Le changement d’ambiance n’était pas pour la ravir. Elle se plaisait au sein de la capitale mais n’avait jamais souhaitée mettre un pied sur les campements. La seule chose qu’elle pouvait y apprécier était de découvrir par ce biais l’environnement dans lequel avait vécu son frère ces derniers temps. Mais elle même ne l’avait pas accompagnée, non seulement parce qu’elle n’aurait pas été utile pour un sou, aussi parce qu’elle n’était pas faite pour cette vie. Eléonore était une véritable dame de la noblesse, ni plus ni moins. Elle était raffinée et élégante, deux choses qui ne s’inscrivaient absolument pas dans ce cadre. Alors quand Louis lui dit avoir déménagé toutes ses toilettes ici, en ayant fait venir sa meilleure camériste, elle fit la moue. Il n’était pas difficile de voir combien le campement l’agaçait, bien qu’une fois passé la porte de la tente elle puisse retrouver un peu de confort.

- Je ne me demande plus, si seulement je me demandais, comment tu pouvais être si sale et si mal soigné à nos retrouvailles. Pourquoi doit-on nous rencontrer ici ? Tu veux d’ores et déjà qu’il se pique sur ta sœur ?

Elle savait bien que ce n’était pas vraiment possible autrement. Elle ne lui reprochait rien mais le prévenait plutôt : elle n’était pas dans ses meilleures dispositions.

- Ne le sois pas trop, que j’ai le temps de me rafraîchir.

C’était jour de bain et pourtant une odeur désagréable semblait s’être incrustée dans ses tissus. Elle se demandait même si elle réussirait à l’enlever un jour et envisagea tristement l’éventualité de devoir la jeter. Claquant des doigts pour attirer l’attention de sa camériste, elle lui demanda de lui repeigner les cheveux et d’arranger son maquillage. Elle vérifia par la même occasion que ses bijoux n’avaient pas perdu de leur éclat, sait-on jamais l’air ambiant aurait pu les ternir, et réajusta le corset de sa robe. On le lui resserra ensuite et c’est ce moment qu’on choisit pour introduire celui qui serait son nouveau promis. Se raclant discrètement la gorge, elle afficha un sourire de convenance et salua ce dernier.

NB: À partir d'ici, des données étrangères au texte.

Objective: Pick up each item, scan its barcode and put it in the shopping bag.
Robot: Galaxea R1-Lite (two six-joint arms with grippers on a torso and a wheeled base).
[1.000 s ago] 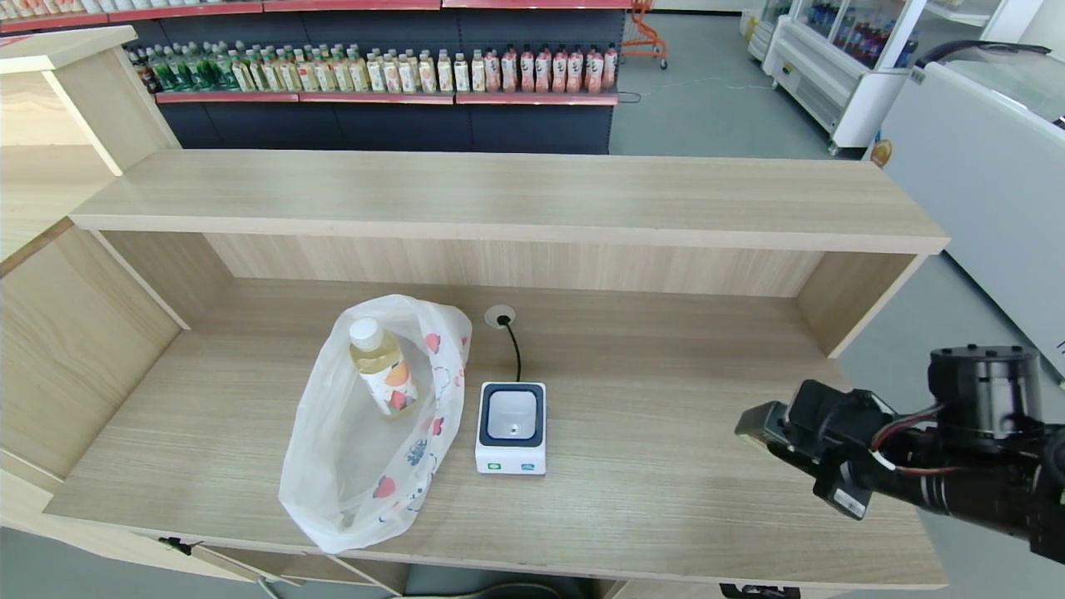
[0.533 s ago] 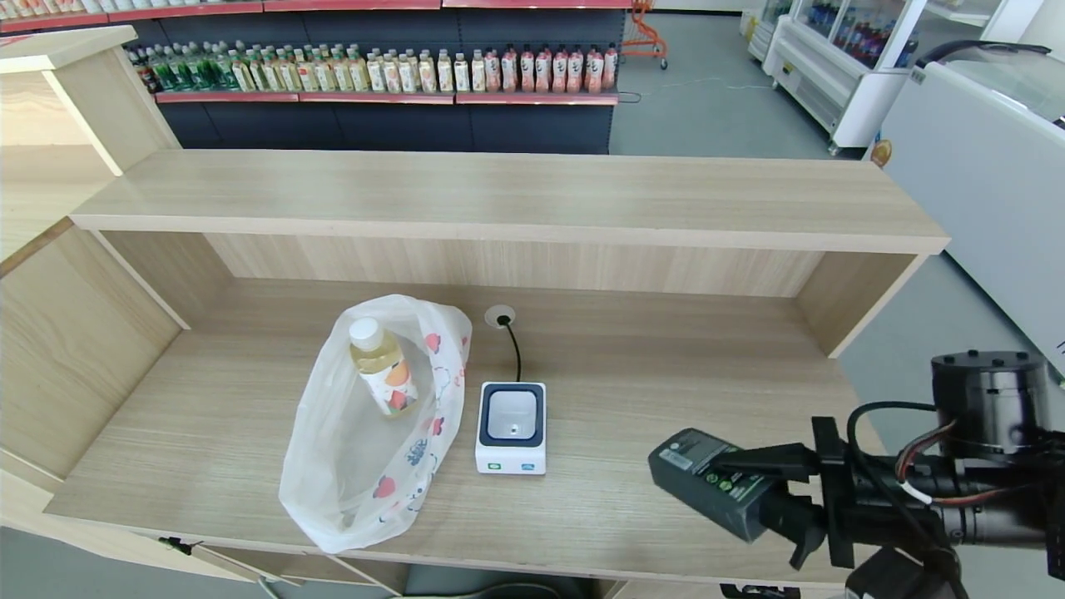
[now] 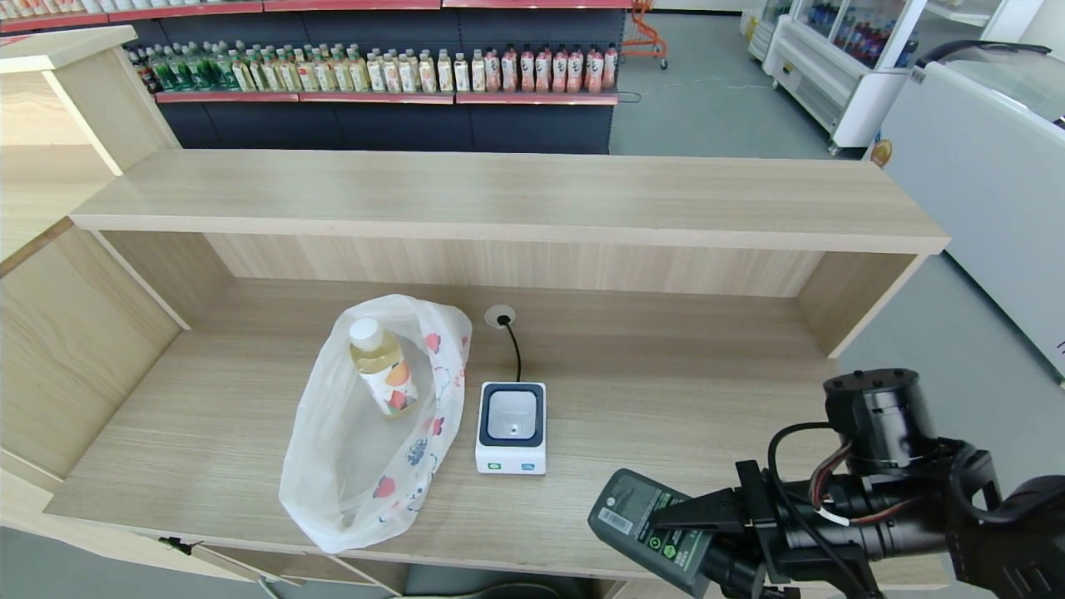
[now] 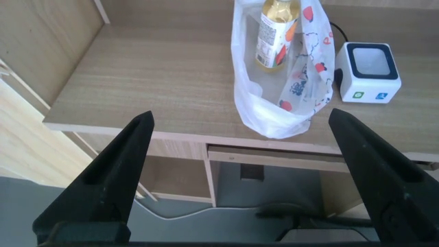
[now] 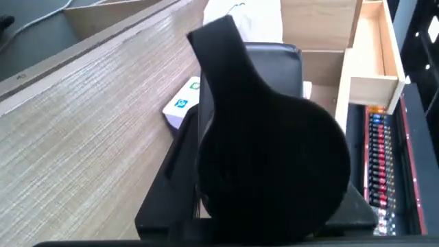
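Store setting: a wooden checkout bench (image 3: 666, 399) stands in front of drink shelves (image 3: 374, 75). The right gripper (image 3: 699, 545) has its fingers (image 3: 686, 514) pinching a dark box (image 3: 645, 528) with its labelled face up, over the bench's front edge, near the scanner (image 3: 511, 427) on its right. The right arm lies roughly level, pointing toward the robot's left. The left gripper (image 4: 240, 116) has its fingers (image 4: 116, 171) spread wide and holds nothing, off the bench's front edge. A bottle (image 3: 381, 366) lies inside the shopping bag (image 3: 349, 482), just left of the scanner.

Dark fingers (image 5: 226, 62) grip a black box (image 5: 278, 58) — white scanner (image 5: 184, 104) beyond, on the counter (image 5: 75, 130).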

- Votre Grandeur, ravie de vous rencontrer. Pardonnez-moi d’avance pour le cadre, la curiosité est à n’en point douter un bien vilain défaut. Puis-je vous offrir un rafraîchissement ?

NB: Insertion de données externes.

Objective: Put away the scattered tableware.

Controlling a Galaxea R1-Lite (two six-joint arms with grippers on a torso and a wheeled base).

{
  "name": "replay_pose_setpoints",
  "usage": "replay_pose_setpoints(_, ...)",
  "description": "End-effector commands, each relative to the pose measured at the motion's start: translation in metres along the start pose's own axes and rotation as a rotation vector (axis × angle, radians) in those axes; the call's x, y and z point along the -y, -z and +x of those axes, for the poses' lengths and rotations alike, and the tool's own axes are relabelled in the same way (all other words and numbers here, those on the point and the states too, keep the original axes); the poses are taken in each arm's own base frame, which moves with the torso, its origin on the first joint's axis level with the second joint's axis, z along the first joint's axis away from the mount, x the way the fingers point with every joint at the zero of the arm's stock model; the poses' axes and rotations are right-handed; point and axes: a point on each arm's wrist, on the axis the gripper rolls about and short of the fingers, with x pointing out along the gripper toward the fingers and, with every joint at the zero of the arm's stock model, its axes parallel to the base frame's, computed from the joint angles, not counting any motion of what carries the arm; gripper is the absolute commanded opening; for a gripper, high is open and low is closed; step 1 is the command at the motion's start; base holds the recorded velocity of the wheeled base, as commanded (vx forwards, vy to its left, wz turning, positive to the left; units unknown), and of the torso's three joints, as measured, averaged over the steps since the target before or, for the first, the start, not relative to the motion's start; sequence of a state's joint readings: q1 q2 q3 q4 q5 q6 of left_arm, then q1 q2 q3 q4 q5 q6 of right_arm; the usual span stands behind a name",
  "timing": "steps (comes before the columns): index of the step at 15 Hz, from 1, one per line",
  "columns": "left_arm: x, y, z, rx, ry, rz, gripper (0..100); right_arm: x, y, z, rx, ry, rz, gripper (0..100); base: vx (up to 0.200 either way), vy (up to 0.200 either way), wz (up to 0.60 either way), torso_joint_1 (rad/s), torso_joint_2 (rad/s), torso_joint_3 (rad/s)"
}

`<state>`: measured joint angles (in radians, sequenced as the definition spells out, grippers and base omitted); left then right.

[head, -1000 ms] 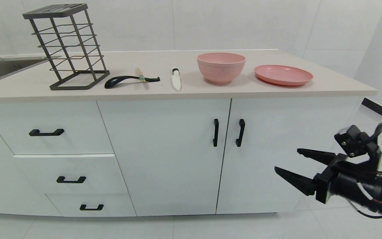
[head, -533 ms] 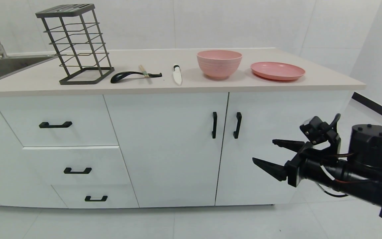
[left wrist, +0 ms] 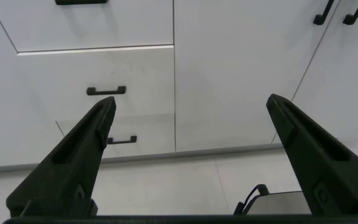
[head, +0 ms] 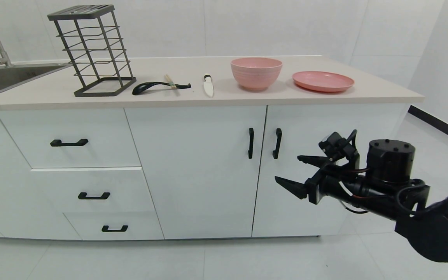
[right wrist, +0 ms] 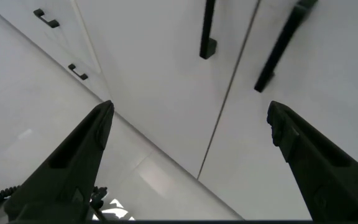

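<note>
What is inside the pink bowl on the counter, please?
Of the pink bowl, the far inner wall shows bare. Its bottom is hidden behind the near wall, so anything lying low there cannot be seen.

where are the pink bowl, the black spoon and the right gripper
pink bowl (head: pixel 256 76), head view, front outer wall
black spoon (head: pixel 140 90), head view, scoop end
right gripper (head: pixel 287 167), head view, midway between its open fingertips

The bowl (head: pixel 256 73) and plate (head: pixel 322 81) are one plain pink, the bowl faintly ribbed. The spoon (head: pixel 158 86) is glossy black, the knife (head: pixel 207 87) white with a black end. The tabletop (head: pixel 371 91) is beige, the rack (head: pixel 93 50) dark grey, the cabinet (head: pixel 193 167) white with black handles (head: pixel 251 143).
</note>
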<state>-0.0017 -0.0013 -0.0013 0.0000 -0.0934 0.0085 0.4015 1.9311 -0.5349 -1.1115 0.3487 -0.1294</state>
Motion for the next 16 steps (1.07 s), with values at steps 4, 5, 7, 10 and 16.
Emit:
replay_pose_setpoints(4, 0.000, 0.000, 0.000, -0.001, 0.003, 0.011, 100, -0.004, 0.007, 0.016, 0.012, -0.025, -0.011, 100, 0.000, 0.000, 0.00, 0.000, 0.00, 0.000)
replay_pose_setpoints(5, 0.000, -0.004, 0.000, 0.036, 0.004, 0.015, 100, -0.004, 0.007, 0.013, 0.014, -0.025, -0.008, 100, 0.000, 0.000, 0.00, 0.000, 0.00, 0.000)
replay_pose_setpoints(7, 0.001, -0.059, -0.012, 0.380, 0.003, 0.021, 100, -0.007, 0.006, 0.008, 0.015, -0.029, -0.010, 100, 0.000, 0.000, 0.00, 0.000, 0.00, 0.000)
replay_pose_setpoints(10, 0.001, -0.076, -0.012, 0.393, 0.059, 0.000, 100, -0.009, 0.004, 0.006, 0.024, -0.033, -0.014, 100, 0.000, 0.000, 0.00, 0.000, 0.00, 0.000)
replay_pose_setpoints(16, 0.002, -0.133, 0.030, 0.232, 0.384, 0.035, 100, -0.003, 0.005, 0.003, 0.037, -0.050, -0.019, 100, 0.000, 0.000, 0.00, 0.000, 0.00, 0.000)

La chaleur était assez étouffante et ici tout était légèrement moite. Bien que les appartements de Louis l’éloignent un peu de la réalité du campement, ils ne pouvaient lui faire tout oublier. Elle savait pertinemment où elle était et elle ne souhaitait pas y demeurer plus longtemps. Sur le meuble vers lequel elle s’était tournée reposaient trois carafes, une d’alcool ambré, une d’alcool clair et la dernière n’était autre que sa boisson favorite par ces temps ci. Elle ne se départait plus de son infusion à base de plante, qu’elle faisait ensuite sucrer puis rafraîchir autant que possible. C’était actuellement tout ce qui lui faisait de l’oeil et tout ce dont elle avait besoin pour entamer une discussion avec son promis. Au moins avait-il l’air plus distrayant et moins rabat-joie que son prédécesseur.